Nato il 23 ottobre del 1940, ha vissuto una carriera intera, o quasi, al Santos, vincendo 11 titoli nazionali e 5 internazionali. Il presidente dell’Inter, Angelo Moratti provò a portarlo in nerazzurro, ma dal Brasile Pelè si sarebbe mosso soltanto a fine carriera, per giocare due anni negli USA con i New York Cosmos assieme ad altri campioni del calibro di Beckenbauer e Chinaglia. Con il Brasile ha giocato 92 partite e segnato 77 reti, le prime 5 al Mondiale in Svezia quando non ancora maggiorenne trascinò i verdeoro alla conquista del titolo, che mise fine a 8 anni disastrosi per la nazionale reduce dal Maracanazo e dell’eliminazione ai quarti di finale nel 1954.

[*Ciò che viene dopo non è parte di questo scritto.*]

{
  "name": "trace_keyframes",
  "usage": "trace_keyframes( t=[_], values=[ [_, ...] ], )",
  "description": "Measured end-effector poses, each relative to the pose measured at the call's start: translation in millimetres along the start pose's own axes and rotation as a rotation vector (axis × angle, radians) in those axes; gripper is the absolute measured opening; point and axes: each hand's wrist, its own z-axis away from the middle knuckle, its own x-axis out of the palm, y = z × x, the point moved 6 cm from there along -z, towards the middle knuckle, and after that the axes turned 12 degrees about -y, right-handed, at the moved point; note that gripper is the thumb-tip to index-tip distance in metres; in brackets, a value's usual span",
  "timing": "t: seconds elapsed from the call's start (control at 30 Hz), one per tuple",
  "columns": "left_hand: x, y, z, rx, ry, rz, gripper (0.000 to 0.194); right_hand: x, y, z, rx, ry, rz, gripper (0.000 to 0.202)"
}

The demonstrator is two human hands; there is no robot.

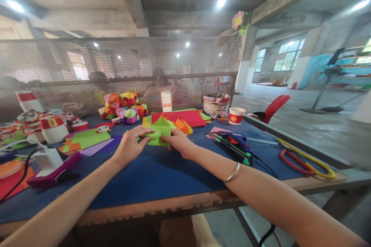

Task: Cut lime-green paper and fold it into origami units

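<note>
Left hand: your fingers pinch the green paper's left edge.
Right hand: you grip its right side.
Paper: folded, on the blue table.

1. A bright green square of folded paper lies on the blue table, near its middle, well back from the near edge.
2. Its upper flaps are creased up into a peak, like a little roof.
3. Its lower half lies flat.
</note>
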Motion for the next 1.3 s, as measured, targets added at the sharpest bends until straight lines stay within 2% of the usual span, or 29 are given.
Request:
trace_keyframes(
  t=[0.17,0.37,0.6,1.0,1.3],
  values=[
    [-0.5,9,1,0.068,0.018,-0.097,0.018,-1,0,0,0.002,0.017,0.027,0.010],
    [-1.2,9,2,0.061,0.036,-0.148,0.017,0,-1,-1,-0.043,0.004,0.028,0.009],
    [-0.9,9,2,0.060,0.042,-0.159,0.016,3,-8,2,-0.098,-0.021,0.125,0.014],
    [-1.7,9,2,-0.007,0.047,-0.151,0.018,3,-10,1,-0.117,-0.007,0.118,0.012],
    [-1.9,5,2,-0.003,0.060,-0.101,0.014,-2,-2,-4,-0.137,-0.019,0.286,0.001]
  ],
)
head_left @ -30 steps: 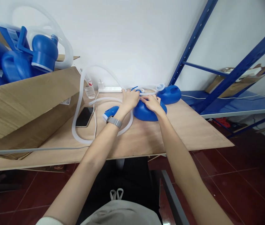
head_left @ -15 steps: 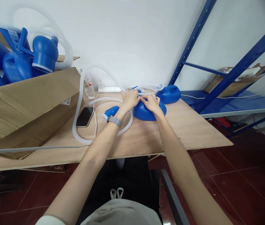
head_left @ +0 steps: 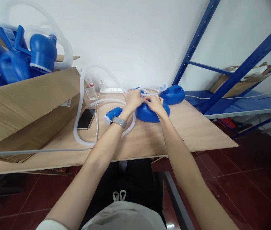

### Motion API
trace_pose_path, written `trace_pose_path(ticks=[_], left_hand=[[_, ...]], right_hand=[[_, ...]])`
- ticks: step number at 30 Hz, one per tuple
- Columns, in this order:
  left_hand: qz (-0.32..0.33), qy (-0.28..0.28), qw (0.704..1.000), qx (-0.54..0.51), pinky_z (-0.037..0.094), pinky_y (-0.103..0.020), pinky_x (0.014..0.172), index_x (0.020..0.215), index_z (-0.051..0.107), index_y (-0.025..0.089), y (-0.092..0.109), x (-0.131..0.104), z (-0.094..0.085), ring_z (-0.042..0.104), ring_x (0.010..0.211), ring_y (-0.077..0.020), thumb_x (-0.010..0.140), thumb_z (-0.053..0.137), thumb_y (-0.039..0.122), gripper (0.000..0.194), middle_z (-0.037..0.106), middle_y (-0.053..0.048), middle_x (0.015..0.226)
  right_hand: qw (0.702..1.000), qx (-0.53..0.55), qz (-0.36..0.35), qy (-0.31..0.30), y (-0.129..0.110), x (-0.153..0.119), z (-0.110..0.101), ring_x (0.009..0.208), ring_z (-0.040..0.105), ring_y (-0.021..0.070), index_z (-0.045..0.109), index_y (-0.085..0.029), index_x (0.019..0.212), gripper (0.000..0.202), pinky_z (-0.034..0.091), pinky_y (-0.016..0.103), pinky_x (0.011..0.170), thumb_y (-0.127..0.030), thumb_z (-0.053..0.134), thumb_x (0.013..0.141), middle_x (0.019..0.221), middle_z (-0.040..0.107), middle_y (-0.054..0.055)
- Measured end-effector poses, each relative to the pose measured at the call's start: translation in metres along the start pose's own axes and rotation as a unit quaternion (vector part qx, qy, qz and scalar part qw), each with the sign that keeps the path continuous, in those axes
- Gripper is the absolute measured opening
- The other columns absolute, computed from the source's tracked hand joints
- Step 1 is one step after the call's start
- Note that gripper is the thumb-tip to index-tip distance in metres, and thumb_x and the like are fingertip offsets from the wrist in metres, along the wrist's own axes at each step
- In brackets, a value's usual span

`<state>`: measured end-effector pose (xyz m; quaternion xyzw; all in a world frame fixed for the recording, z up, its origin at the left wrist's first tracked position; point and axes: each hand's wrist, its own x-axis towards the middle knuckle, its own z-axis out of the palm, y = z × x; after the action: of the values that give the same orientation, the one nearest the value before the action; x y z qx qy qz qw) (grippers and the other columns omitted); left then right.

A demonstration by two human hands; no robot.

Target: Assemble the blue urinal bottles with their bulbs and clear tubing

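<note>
A rounded blue plastic jug (head_left: 151,115) lies on the wooden table in front of me. My left hand (head_left: 134,99), with a watch on its wrist, is closed over the jug's left end. My right hand (head_left: 154,104) bends its fingers onto the top of the same jug, and the fingertips of both hands meet there. What sits beneath the fingers is hidden. A translucent hose (head_left: 79,110) loops from behind my left hand over the table. Below my left wrist lies a small blue piece with a white rim (head_left: 112,115).
Another blue jug (head_left: 175,95) with coiled tubing stands behind, at the right. To the left are a phone (head_left: 86,118), a clear bottle (head_left: 91,92), a power strip (head_left: 111,90) and a cardboard box (head_left: 34,92) of blue jugs. Blue shelving (head_left: 233,103) borders the right side.
The view has shifted very slightly. Both hands stay on the blue jug in nearly the same pose; nothing has been let go or taken up.
</note>
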<state>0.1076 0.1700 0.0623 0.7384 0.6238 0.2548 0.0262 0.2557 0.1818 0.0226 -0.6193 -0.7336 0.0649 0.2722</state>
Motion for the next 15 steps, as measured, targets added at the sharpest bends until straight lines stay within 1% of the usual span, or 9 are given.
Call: trace_pose_path(ticks=[3, 5, 7, 9, 11, 13, 15], left_hand=[[-0.013, 0.015, 1.000, -0.006, 0.036, -0.060, 0.106, 0.101, 0.071, 0.022, 0.005, -0.002, 0.003, 0.057, 0.124, -0.0396, 0.089, 0.060, 0.027, 0.017, 0.073, -0.016, 0.121], [-0.022, 0.037, 0.999, -0.011, 0.035, -0.060, 0.107, 0.105, 0.070, 0.021, 0.006, -0.002, 0.006, 0.056, 0.126, -0.0394, 0.091, 0.057, 0.026, 0.020, 0.072, -0.017, 0.121], [-0.033, 0.044, 0.998, -0.021, 0.037, -0.057, 0.107, 0.109, 0.070, 0.021, 0.005, 0.000, 0.007, 0.058, 0.126, -0.0377, 0.092, 0.057, 0.026, 0.022, 0.072, -0.017, 0.122], [-0.043, 0.020, 0.998, -0.046, 0.043, -0.050, 0.103, 0.107, 0.071, 0.020, 0.002, 0.005, 0.005, 0.062, 0.119, -0.0346, 0.088, 0.062, 0.025, 0.021, 0.074, -0.015, 0.119], [-0.049, -0.025, 0.995, -0.087, 0.048, -0.042, 0.095, 0.099, 0.073, 0.019, -0.001, 0.011, 0.001, 0.067, 0.108, -0.0307, 0.084, 0.065, 0.023, 0.017, 0.076, -0.013, 0.109], [-0.051, -0.058, 0.989, -0.130, 0.050, -0.035, 0.087, 0.091, 0.075, 0.017, -0.003, 0.016, -0.005, 0.069, 0.099, -0.0273, 0.082, 0.065, 0.020, 0.013, 0.077, -0.011, 0.097], [-0.052, -0.069, 0.984, -0.152, 0.050, -0.032, 0.083, 0.086, 0.075, 0.015, -0.002, 0.018, -0.009, 0.070, 0.094, -0.0252, 0.082, 0.065, 0.017, 0.011, 0.076, -0.010, 0.088]], right_hand=[[1.000, -0.003, -0.007, 0.006, -0.001, -0.001, 0.001, 0.131, 0.053, 0.0353, 0.083, -0.032, 0.111, 0.037, 0.028, 0.055, 0.113, -0.043, 0.048, 0.105, 0.123, 0.078, 0.008], [1.000, -0.007, -0.004, 0.011, -0.003, -0.002, 0.001, 0.131, 0.053, 0.0355, 0.083, -0.032, 0.111, 0.037, 0.028, 0.056, 0.114, -0.042, 0.048, 0.105, 0.122, 0.078, 0.009], [1.000, -0.008, -0.001, 0.014, -0.006, -0.003, 0.001, 0.132, 0.053, 0.0355, 0.083, -0.031, 0.112, 0.038, 0.027, 0.056, 0.114, -0.041, 0.047, 0.105, 0.124, 0.077, 0.009], [1.000, -0.005, -0.001, 0.011, -0.007, -0.004, 0.001, 0.132, 0.052, 0.0354, 0.082, -0.032, 0.113, 0.038, 0.027, 0.056, 0.114, -0.041, 0.047, 0.105, 0.126, 0.076, 0.009], [1.000, -0.004, 0.001, 0.007, -0.009, -0.004, 0.001, 0.133, 0.051, 0.0352, 0.082, -0.031, 0.114, 0.037, 0.028, 0.056, 0.114, -0.041, 0.047, 0.105, 0.128, 0.075, 0.008], [1.000, -0.004, 0.008, 0.010, -0.010, -0.005, 0.001, 0.132, 0.050, 0.0350, 0.081, -0.030, 0.114, 0.037, 0.028, 0.055, 0.115, -0.040, 0.047, 0.104, 0.129, 0.074, 0.009], [1.000, -0.005, 0.011, 0.010, -0.011, -0.006, 0.001, 0.131, 0.050, 0.0347, 0.081, -0.030, 0.115, 0.038, 0.026, 0.055, 0.116, -0.039, 0.046, 0.104, 0.131, 0.073, 0.009]])
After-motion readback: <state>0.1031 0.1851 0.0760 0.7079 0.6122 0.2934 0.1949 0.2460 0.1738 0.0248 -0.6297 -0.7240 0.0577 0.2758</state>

Nel 1970, ormai 30enne, dato sul viale del tramonto, diede ancora una volta prova della sua immensità calcistica domando l’Italia, stanca dopo il 4-3 alla Germania, segnando un gol di testa che sarebbe entrato nei libri di storia. Ebbe anche il tempo di partecipare al film di successo “Fuga per la vittoria”, assieme ad attori del calibro di Sylvester Stallone e di altri campioni del pallone, tra cui l’argentino Ardiles. Sua la celebre rovesciata che servì alla squadra dei prigionieri per battere i gerarchi nazisti.